UV-Vis and CIELAB based chemometric characterization of manihot esculenta carotenoid contents

Detalhes bibliográficos
Autor(a) principal: Afonso, T.
Data de Publicação: 2017
Outros Autores: Rodolfo, Moresco, Uarrota, Virgilio G., Navarro, Bruno Bachiega, Nunes, Eduardo da C., Marcelo, Maraschin, Rocha, Miguel
Tipo de documento: Artigo
Idioma: eng
Título da fonte: Repositório Científico de Acesso Aberto de Portugal (Repositórios Cientìficos)
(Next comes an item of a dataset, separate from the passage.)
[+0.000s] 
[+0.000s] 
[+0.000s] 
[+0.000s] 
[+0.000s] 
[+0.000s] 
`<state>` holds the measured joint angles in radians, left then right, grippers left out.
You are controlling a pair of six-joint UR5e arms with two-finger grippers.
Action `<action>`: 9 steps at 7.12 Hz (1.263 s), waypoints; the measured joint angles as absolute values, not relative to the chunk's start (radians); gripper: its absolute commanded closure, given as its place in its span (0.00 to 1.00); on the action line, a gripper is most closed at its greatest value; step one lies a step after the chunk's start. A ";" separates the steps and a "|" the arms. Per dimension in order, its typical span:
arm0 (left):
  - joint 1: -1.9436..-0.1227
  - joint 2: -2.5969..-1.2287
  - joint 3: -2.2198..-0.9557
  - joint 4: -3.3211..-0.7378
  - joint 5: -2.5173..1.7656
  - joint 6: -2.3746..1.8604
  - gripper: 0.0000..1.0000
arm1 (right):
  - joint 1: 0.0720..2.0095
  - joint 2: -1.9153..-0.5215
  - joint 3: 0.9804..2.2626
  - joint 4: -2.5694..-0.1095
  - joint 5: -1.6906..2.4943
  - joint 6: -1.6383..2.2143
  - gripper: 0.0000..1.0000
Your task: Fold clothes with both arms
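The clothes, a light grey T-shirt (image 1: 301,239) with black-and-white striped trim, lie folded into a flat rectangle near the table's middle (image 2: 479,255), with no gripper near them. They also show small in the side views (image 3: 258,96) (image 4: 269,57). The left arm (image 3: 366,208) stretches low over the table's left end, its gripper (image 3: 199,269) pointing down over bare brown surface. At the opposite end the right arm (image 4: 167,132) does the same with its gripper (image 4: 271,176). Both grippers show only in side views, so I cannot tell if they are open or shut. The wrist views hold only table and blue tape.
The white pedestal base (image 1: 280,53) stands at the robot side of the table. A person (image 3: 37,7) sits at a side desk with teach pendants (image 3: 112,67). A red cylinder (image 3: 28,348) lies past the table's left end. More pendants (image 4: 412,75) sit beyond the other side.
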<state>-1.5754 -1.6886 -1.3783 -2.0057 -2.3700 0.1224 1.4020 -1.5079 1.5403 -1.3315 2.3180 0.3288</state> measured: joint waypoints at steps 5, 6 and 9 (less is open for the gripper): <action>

Texto Completo: http://hdl.handle.net/1822/49955
Resumo: Vitamin A deficiency is a prevalent health problem in many areas of the world, where cassava genotypes with high pro-vitamin A content have been identified as a strategy to address this issue. In this study, we found a positive correlation between the color of the root pulp and the total carotenoid contents and, importantly, showed how CIELAB color measurements can be used as a non-destructive and fast technique to quantify the amount of carotenoids in cassava root samples, as opposed to traditional methods. We trained several machine learning models using UV-visible spectrophotometry data, CIELAB data and a low-level data fusion of the two. Best performance models were obtained for the total carotenoids contents calculated using the UV-visible dataset as input, with R2 values above 90 %. Using CIELAB and fusion data, values around 60 % and above 90 % were found. Importantly, these results demonstrated how data fusion can lead to a better model performance for prediction when comparing to the use of a single data source. Considering all these findings, the use of colorimetric data associated with UV-visible and HPLC data through statistical and machine learning methods is a reliable way of predicting the content of total carotenoids in cassava root samples.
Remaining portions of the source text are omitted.